The bus is a mess.
And why shouldn’t it be? It’s rush hour, after all, and we’ve packed ourselves in, a random sampling of Midwestern commuters.
Women seasonally ensconced in mobile sleeping bags?
Teenagers wearing giant panda heads for hats?
Random dudes of all ages dressed, so help me, in shorts and windbreakers?
Anecdotal evidence would lead one to believe that bus ridership goes up in the winter – or perhaps it’s just that we all appear to be so much bigger, what with our overstuffed coats and our giant panda headgear; and so I am relieved to have a window seat.
I am staring straight ahead when they get on at the Light Rail stop.
There has been damage, somewhere along the line, to this couple. Not born to it, perhaps, but acquired during a car accident, maybe. I imagine that the world appears to them as if it is underwater, or possibly as if viewed through a mist. They move slowly, looking for seats together.
There haven’t been two open seats next to each other for at least five blocks.
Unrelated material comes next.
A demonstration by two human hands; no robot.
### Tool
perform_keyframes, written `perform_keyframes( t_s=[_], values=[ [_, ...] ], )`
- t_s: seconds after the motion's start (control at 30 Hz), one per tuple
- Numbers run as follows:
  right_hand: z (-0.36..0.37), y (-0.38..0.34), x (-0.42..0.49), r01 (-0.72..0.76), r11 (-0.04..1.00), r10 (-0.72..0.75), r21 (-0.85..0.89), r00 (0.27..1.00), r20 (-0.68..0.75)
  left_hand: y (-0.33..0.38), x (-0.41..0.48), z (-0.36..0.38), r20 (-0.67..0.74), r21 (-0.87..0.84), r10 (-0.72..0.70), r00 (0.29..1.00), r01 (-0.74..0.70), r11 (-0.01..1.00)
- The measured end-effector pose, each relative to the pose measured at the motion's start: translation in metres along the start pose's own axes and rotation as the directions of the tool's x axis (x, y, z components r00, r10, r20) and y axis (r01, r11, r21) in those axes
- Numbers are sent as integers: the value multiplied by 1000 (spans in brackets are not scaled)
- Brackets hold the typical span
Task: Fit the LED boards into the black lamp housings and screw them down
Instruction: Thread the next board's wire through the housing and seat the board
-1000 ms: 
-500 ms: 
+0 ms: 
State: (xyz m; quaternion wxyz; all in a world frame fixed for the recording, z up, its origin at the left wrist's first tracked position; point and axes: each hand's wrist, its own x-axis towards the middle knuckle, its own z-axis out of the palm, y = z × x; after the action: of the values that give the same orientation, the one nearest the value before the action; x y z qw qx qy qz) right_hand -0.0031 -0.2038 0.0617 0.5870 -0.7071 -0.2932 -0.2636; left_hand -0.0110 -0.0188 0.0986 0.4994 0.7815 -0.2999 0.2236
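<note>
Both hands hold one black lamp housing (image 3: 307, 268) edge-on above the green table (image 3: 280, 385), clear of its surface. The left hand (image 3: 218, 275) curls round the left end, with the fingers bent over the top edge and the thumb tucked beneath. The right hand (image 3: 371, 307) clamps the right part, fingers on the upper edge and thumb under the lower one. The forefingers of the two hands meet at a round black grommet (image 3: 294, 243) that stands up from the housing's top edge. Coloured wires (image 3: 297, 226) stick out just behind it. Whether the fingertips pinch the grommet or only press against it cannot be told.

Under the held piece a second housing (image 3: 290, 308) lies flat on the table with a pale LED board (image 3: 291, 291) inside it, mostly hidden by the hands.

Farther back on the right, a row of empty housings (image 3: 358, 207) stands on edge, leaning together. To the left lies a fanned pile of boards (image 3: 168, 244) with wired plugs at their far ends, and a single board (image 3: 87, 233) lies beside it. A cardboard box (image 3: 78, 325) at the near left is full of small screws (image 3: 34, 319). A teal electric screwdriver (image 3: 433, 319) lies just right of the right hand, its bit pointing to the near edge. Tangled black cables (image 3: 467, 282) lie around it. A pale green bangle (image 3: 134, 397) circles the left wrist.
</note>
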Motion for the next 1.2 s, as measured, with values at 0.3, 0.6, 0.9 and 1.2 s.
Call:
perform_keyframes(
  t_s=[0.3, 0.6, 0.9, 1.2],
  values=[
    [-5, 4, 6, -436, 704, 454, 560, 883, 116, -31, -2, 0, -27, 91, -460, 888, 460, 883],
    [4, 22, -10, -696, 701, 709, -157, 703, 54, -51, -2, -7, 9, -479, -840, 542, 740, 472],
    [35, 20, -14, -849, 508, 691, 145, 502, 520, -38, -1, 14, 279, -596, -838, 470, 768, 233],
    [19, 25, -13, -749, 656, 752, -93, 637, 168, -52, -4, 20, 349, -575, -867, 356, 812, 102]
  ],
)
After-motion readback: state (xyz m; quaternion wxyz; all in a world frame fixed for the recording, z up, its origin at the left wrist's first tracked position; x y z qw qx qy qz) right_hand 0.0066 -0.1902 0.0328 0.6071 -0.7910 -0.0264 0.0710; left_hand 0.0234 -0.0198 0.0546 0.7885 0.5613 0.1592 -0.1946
The man across the aisle from me stands, calling “Back door!” and exits. Through experience, I know his stop is not for another two blocks, but I’ve seen this before. He’s making room.
The man who had been seated next to him stands, moves toward the exit. “I need to stretch,” he says to the couple.
They move to the seats. “Affa you,” the man says. The woman smiles. She sits, proclaims, “I’m hungry!”
They both laugh.
And I smile and use a finger to draw a smiley face on the fogged window next to me.